Solve object transformation matrix and according to described object transformation matrix, the plurality of initial data carried out eigentransformation, Wherein, described object transformation matrix representative makes the linear transformation that object function obtains maximum, and described object function is with described The whole limits that neighbour is correlated with in figure weighting length sum negative correlation in the feature space through described linear transformation.
19. 1 kinds of information processing methods of technical scheme, it is for carrying out spy to multiple initial datas with many dimension labels Levying conversion, described information processing method includes:
For each initial data, generate the original feature vector of the primitive character representing this initial data;
For each initial data, generate the label vector representing many dimension labels that this initial data is had;
For each initial data, calculate this initial data and other initial datas each mark in label vector space Sign similarity;
For each initial data, label similarity based on other initial datas each Yu this initial data determine this Whether other initial datas are the non-relevant data of this initial data;
For each initial data, calculate this initial data and other initial datas each in original feature vector space Characteristic similarity;
For each initial data, each non-relevant data based on this initial data and the feature similarity of this initial data Degree, selects multiple neighbour's non-relevant data of this initial data in the non-relevant data of this initial data;
Using neighbour's non-relevant data of each initial data and this initial data as node, corresponding to this initial data And form limit between the node of each neighbour's non-relevant data of this initial data, and be that each limit sets more than or equal to zero Weight, thus form the irrelevant figure of neighbour;And
Solve object transformation matrix and according to described object transformation matrix, the plurality of initial data carried out eigentransformation, Wherein, described object transformation matrix representative makes the linear transformation that object function obtains maximum, and described object function is with described The weighting length sum positive correlation in the feature space through described linear transformation of the whole limits in the irrelevant figure of neighbour.

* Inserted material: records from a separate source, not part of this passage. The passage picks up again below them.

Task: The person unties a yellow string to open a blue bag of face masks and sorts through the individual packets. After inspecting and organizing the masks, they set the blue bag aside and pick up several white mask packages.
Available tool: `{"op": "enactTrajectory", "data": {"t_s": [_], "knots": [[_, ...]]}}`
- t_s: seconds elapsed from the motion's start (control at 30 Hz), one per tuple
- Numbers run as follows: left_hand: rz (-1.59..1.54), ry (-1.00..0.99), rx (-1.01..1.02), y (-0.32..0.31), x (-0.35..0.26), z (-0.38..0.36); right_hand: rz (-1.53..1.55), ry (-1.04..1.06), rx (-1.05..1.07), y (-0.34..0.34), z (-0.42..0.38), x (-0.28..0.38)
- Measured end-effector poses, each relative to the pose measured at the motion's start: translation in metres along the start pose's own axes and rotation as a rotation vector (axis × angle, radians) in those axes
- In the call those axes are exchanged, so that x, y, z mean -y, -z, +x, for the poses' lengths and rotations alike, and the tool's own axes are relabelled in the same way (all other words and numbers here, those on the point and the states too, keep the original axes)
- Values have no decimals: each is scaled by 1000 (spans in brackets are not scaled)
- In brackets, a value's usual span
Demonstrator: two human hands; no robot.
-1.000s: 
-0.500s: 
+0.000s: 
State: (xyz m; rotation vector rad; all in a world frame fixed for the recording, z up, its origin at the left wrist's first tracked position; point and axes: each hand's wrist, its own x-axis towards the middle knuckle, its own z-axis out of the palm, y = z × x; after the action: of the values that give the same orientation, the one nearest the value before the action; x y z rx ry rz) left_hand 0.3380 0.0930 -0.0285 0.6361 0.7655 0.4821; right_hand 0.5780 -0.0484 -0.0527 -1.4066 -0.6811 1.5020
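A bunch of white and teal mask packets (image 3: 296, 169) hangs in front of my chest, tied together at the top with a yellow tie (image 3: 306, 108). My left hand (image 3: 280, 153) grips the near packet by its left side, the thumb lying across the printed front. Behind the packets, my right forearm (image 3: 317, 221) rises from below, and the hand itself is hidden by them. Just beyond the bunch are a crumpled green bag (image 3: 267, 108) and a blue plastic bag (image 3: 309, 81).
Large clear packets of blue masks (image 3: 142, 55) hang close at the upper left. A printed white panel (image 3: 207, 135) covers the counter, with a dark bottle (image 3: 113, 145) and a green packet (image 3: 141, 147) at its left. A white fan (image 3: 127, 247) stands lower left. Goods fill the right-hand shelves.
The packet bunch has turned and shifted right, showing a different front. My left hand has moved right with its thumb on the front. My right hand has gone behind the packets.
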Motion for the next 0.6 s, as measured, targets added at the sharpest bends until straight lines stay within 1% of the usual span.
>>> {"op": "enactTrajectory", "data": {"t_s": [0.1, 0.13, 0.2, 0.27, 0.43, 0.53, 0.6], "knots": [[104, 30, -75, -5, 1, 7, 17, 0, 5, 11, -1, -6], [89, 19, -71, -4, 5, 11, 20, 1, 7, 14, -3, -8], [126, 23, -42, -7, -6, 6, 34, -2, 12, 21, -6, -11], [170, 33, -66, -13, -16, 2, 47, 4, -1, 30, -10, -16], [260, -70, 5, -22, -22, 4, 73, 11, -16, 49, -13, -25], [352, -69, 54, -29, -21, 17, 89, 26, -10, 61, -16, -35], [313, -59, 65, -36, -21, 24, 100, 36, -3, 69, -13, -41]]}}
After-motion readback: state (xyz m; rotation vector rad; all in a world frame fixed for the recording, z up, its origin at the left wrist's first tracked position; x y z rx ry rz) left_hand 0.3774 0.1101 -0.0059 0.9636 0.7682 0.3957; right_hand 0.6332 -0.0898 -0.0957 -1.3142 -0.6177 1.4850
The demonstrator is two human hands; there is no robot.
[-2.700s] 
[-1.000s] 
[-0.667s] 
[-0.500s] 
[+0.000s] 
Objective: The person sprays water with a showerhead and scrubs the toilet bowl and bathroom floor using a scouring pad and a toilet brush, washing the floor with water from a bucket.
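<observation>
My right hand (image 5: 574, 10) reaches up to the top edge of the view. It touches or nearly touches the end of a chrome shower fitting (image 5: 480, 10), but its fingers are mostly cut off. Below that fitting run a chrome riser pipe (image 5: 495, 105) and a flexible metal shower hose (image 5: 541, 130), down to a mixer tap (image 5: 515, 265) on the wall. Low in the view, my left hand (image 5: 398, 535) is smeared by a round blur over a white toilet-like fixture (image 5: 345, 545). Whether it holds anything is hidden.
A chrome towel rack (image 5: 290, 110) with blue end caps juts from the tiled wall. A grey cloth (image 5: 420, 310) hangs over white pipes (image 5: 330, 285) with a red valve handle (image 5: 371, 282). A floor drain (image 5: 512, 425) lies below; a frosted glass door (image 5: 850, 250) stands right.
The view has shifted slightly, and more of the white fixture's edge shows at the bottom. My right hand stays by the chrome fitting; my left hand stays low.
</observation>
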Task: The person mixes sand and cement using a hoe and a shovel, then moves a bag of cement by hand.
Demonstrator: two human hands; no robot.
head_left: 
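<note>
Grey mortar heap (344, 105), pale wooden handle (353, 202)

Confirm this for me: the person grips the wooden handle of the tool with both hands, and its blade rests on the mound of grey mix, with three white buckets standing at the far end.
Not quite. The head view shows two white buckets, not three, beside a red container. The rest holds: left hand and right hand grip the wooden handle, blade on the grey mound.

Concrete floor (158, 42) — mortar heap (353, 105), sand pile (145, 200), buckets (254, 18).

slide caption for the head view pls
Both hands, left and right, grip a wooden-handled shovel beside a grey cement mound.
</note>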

The computer program that technical scheme 20. 1 kinds can be performed by the equipment of calculating, described computer program is upon execution Described calculating equipment can be made to perform for the information processing that multiple initial datas with many dimension labels carry out eigentransformation Method, described information processing method includes:
For each initial data, generate the original feature vector of the primitive character representing this initial data;
For each initial data, generate the label vector representing many dimension labels that this initial data is had;
For each initial data, calculate this initial data and other initial datas each mark in label vector space Sign similarity;
For each initial data, label similarity based on other initial datas each Yu this initial data determine this Whether other initial datas are the related datas of this initial data;
For each initial data, calculate this initial data and other initial datas each in original feature vector space Characteristic similarity;
For each initial data, each related data based on this initial data and the feature similarity of this initial data Degree, selects multiple neighbour's related datas of this initial data in the related data of this initial data;
Using neighbour's related data of each initial data and this initial data as node, corresponding to this initial data with Form limit between the node of each neighbour's related data of this initial data, and be that each limit sets the power more than or equal to zero Weight, thus form the relevant figure of neighbour;And
Solve object transformation matrix and according to described object transformation matrix, the plurality of initial data carried out eigentransformation, Wherein, described object transformation matrix representative makes the linear transformation that object function obtains maximum, and described object function is with described The whole limits that neighbour is correlated with in figure weighting length sum negative correlation in the feature space through described linear transformation.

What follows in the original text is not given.